O que a população da região espera de Kassab é que em hipótese alguma ceda à chantagem do Sindicam. É inaceitável que o abastecimento de combustível à maior cidade do País e seu principal centro econômico possa ser ameaçado - com as graves consequências facilmente imagináveis, se a escassez de combustível for generalizada - por um grupo de caminhoneiros, que se julga no direito de mudar, "no grito", decisões do governo municipal que correspondem aos interesses da população. O estabelecimento de horários restritos para o serviço de carga e descarga feito por caminhões é medida que vigora há muito - e com sucesso - nas grandes cidades dos países desenvolvidos, adotada como forma de disciplinar e melhorar o trânsito. Em São Paulo, onde ele é muito ruim, beirando o caos, essa providência se impõe ainda com maior razão.
Mas desde que, em meados de 2007, começaram a se tornar mais rígidas as limitações à circulação dos veículos pesados, culminando agora com a inclusão da Marginal do Tietê entre as vias afetadas, as entidades que representam os transportadores de carga nunca cessaram de a elas se opor, usando dois argumentos principais: perturbações no abastecimento e encarecimento dos produtos, porque seriam repassados a seus preços o aumento dos custos decorrentes da medida. As medidas adotadas até agora não produziram nenhuma dessas duas consequências.
No atual episódio, a maior entidade do setor, o Sindicato das Empresas de Transporte de Cargas do Estado de São Paulo, adotou uma atitude mais sensata, não participando da chantagem do combustível.
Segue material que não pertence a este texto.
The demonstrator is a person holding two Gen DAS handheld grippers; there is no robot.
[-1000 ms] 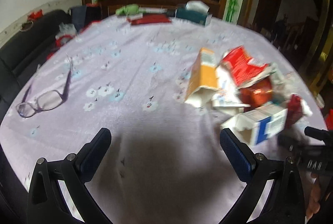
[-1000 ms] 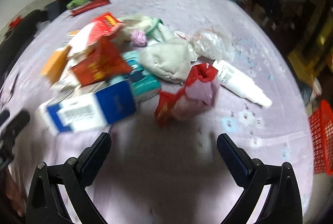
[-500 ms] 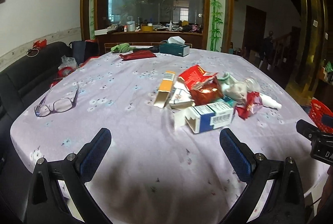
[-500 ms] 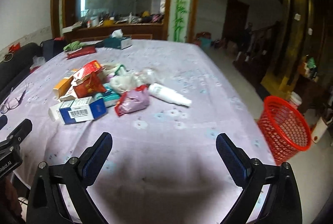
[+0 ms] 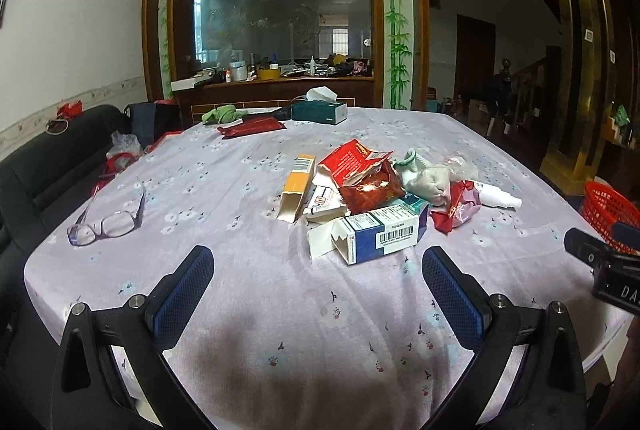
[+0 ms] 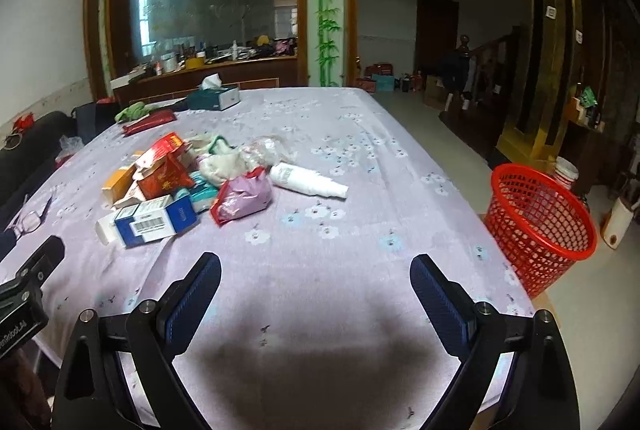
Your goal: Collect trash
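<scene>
A heap of trash lies mid-table on the lilac cloth: a blue-and-white box (image 5: 382, 236) (image 6: 154, 220), an orange box (image 5: 296, 188), a torn red carton (image 5: 352, 162), a crumpled red wrapper (image 5: 370, 190), a pink-and-red bag (image 6: 242, 198), a white bottle (image 6: 306, 180) and a grey cloth wad (image 5: 428, 182). A red mesh basket (image 6: 538, 220) stands on the floor off the table's right edge. My left gripper (image 5: 318, 290) is open and empty, short of the blue box. My right gripper (image 6: 316, 296) is open and empty over bare cloth near the front edge.
Eyeglasses (image 5: 106, 224) lie at the table's left. A teal tissue box (image 5: 319, 110), a dark red pouch (image 5: 252, 128) and a green cloth (image 5: 222, 114) sit at the far end. A black sofa (image 5: 44, 170) runs along the left wall.
Both grippers have pulled back and up from close over the trash heap, so the whole table and the red basket have come into view. Both stay open and empty.
</scene>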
Isso torna em princípio mais fácil para a Prefeitura fazer os caminhoneiros autônomos recuar de sua posição irresponsável.
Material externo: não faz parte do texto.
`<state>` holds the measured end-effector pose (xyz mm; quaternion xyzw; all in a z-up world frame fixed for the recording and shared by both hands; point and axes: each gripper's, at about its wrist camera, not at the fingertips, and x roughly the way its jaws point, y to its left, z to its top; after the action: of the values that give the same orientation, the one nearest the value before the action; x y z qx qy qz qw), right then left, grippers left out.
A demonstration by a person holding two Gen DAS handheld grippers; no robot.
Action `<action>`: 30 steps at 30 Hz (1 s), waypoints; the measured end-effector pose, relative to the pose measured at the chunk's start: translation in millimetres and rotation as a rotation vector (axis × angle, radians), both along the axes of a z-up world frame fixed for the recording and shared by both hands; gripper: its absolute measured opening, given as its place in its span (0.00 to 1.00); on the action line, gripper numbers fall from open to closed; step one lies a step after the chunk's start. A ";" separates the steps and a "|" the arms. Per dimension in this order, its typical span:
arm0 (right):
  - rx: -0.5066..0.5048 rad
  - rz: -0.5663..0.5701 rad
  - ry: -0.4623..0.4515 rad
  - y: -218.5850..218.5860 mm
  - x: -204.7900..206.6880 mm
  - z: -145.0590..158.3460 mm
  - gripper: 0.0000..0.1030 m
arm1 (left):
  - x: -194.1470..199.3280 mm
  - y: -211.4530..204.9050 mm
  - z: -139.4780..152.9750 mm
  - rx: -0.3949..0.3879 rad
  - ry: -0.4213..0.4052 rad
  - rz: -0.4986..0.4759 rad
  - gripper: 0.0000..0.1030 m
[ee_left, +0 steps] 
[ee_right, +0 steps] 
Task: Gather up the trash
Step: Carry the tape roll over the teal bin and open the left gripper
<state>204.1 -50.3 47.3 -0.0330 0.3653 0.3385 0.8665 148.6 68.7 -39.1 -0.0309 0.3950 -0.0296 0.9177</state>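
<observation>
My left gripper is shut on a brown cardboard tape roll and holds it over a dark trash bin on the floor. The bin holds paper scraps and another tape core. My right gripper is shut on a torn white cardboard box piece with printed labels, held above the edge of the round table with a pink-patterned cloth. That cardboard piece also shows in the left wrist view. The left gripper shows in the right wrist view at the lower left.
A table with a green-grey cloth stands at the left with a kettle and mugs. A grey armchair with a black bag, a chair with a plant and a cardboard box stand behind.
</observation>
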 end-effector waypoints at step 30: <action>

Lamentável é a atitude da Fiesp, que afirma em nota que "a solução para os problemas do trânsito na cidade de São Paulo não se dará por meio dessa medida (a restrição aos caminhões), mas por investimento maciço em infraestrutura." Esqueceu-se a Fiesp que investimentos, ainda que maciços, não produzem efeito imediato, sendo necessário, portanto, cuidar do curto prazo. E não cuidou que esse tipo de declaração acaba por dar respaldo à leviandade do Sindicam.